=== AIM OF THE TASK ===
Look through the listing for the word "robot". Copy each line that has it.

=== RECORDS FOR THE EXERCISE ===
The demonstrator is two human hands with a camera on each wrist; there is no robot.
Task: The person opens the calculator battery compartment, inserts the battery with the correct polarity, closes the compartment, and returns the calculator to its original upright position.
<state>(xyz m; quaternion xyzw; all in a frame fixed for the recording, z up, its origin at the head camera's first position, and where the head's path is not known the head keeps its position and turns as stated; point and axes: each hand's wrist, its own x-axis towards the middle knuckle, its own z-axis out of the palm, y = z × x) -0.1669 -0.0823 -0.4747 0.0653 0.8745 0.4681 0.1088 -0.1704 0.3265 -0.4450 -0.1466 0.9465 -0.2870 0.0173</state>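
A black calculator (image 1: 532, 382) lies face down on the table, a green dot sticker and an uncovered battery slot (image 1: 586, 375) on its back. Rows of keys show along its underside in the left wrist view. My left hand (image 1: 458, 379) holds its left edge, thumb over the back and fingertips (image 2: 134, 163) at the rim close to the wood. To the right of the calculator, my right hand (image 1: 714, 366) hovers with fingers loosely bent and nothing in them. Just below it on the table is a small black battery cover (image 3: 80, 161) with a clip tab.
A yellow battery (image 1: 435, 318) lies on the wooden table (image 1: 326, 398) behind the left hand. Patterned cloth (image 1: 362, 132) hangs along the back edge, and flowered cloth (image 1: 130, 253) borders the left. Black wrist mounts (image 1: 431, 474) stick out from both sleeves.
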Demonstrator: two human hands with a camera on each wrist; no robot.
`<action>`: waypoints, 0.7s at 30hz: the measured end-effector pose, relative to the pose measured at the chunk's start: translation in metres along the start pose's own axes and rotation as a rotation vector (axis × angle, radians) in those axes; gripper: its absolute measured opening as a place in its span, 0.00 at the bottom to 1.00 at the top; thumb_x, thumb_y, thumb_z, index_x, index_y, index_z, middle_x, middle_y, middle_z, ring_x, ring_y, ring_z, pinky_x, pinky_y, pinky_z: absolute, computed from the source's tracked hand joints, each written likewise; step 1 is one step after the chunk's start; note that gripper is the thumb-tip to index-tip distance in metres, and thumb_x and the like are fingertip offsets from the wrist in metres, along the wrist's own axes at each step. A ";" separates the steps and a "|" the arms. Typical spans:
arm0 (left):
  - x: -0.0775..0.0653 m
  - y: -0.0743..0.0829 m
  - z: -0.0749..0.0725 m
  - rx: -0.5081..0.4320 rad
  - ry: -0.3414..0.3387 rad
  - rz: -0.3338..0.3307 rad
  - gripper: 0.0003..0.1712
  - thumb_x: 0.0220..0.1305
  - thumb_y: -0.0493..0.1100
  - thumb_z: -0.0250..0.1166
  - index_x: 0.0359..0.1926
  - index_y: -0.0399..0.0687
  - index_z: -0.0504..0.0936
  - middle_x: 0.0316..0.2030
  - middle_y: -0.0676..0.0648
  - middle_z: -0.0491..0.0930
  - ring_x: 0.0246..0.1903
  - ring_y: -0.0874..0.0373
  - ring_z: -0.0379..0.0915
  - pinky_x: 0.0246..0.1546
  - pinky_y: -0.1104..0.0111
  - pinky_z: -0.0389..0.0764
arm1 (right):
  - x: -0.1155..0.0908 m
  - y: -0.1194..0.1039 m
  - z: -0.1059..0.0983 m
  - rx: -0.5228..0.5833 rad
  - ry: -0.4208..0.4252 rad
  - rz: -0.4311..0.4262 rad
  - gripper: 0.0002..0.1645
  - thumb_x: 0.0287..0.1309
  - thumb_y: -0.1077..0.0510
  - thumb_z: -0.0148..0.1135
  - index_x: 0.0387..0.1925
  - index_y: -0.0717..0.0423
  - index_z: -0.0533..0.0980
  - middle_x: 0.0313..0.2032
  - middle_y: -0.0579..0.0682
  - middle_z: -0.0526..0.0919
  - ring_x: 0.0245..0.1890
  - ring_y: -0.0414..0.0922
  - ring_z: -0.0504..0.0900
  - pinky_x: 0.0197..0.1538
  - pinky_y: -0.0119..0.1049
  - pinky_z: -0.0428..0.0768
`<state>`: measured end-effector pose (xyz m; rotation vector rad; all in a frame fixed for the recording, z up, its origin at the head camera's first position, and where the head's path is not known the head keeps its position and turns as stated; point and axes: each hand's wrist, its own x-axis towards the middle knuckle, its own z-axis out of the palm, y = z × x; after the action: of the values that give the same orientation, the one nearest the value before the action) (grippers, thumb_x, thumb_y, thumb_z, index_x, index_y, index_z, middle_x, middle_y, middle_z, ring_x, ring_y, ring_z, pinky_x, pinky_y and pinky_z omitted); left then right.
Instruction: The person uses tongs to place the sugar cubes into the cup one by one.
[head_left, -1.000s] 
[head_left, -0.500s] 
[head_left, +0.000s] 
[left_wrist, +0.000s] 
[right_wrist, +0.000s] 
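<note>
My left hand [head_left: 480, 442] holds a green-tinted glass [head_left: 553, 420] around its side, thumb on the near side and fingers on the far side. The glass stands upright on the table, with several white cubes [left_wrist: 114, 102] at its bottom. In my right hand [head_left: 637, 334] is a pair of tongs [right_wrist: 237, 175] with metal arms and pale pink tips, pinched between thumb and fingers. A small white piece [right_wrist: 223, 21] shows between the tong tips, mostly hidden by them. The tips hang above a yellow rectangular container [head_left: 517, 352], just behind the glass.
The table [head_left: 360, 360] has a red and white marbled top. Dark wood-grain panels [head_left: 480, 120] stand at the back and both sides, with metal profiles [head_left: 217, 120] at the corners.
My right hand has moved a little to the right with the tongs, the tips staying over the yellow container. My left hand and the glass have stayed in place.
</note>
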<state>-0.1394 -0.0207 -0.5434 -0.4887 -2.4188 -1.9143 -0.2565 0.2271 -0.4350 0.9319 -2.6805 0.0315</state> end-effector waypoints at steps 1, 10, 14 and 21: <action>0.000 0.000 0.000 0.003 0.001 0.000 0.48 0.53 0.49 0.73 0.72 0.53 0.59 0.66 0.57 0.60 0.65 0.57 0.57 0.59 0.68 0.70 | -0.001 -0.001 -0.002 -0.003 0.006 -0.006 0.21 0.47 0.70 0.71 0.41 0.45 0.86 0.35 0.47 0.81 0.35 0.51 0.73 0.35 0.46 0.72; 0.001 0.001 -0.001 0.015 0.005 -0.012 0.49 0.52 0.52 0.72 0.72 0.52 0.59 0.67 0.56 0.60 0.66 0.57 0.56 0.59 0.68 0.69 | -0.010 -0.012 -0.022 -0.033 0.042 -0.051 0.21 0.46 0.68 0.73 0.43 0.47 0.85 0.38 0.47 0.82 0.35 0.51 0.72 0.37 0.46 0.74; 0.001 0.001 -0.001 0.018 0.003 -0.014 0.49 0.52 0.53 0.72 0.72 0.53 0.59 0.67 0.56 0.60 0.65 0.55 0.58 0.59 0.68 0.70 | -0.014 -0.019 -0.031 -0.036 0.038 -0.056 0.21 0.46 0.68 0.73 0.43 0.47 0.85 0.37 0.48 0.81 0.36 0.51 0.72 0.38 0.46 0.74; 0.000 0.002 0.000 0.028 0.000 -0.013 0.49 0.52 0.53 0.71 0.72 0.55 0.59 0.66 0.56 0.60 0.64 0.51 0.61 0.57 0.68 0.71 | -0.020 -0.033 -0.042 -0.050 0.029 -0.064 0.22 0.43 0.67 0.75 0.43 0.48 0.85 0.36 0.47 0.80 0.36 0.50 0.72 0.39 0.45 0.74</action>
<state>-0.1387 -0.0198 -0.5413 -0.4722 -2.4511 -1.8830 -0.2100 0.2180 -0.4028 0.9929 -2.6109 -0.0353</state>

=== OUTPUT ===
The demonstrator is two human hands with a camera on each wrist; there is no robot.
Demonstrator: two human hands with a camera on each wrist; no robot.

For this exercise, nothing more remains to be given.